- _What is needed_: What you write should be an exact copy of the material, from its first line through the line containing "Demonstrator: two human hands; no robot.".

- _Listed records_:
****************
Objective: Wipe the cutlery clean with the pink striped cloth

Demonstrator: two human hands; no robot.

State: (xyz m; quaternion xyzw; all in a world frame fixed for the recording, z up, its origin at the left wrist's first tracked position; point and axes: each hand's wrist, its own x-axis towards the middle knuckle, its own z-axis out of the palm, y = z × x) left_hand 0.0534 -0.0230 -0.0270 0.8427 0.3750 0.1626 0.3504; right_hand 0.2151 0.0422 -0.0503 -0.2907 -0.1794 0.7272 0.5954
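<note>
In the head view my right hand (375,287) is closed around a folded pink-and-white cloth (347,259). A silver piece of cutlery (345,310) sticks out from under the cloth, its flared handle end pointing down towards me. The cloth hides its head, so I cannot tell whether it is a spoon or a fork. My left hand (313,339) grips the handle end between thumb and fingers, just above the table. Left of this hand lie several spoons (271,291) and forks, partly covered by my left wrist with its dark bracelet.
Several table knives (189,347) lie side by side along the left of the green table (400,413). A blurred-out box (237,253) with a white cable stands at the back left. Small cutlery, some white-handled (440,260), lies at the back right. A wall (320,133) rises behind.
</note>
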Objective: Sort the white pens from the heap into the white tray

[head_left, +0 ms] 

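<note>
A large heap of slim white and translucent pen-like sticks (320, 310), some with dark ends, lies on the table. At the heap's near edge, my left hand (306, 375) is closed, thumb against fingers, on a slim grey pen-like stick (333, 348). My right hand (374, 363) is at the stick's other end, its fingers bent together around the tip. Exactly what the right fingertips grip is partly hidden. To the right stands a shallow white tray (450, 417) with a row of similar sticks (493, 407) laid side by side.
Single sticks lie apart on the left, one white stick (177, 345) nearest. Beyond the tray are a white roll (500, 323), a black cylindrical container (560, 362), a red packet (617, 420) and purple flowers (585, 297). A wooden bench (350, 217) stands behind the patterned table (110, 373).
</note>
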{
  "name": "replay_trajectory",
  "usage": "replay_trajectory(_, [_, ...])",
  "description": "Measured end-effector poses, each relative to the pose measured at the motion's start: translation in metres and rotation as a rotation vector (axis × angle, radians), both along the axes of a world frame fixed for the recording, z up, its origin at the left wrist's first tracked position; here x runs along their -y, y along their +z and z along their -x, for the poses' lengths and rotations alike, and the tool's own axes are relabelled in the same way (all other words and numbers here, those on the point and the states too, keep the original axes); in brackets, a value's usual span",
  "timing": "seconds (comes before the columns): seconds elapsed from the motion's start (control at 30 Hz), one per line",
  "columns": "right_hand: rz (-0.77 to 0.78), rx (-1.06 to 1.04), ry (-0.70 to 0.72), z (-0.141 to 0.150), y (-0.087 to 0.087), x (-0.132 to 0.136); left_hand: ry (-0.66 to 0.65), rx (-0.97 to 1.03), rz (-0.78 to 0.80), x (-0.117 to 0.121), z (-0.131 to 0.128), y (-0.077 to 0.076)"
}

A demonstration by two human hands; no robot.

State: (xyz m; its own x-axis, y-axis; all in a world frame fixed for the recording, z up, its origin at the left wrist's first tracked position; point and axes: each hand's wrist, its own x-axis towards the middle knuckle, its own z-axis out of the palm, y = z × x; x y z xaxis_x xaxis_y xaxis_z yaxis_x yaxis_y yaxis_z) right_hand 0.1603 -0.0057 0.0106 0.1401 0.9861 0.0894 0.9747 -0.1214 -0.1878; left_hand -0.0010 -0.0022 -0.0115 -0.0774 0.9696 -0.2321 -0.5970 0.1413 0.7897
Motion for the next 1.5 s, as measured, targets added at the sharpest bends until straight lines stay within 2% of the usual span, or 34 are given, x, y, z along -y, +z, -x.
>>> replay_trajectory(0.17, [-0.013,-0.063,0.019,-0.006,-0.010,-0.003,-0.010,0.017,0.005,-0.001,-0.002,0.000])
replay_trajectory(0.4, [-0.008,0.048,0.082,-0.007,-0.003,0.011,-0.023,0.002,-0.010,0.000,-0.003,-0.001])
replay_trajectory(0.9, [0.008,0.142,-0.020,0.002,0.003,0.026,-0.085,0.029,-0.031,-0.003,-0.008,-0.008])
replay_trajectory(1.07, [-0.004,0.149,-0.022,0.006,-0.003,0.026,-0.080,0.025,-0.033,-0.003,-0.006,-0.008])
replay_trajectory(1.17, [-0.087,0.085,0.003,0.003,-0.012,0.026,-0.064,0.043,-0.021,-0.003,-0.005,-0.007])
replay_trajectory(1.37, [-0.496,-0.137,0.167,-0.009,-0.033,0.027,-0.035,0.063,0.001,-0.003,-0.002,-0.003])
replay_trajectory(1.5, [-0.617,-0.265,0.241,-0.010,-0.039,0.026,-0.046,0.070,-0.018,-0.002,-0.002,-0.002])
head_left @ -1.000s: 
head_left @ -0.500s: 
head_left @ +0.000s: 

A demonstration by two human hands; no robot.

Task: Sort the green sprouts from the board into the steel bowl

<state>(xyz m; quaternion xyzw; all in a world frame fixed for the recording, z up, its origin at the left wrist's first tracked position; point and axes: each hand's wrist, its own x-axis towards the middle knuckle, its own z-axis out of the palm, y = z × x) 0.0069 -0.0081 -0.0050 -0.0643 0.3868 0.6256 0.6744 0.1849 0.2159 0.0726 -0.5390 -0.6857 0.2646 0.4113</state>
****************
- _Response for this exercise_:
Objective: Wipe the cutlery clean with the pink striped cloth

Demonstrator: two human hands; no robot.

No further work is required for this exercise.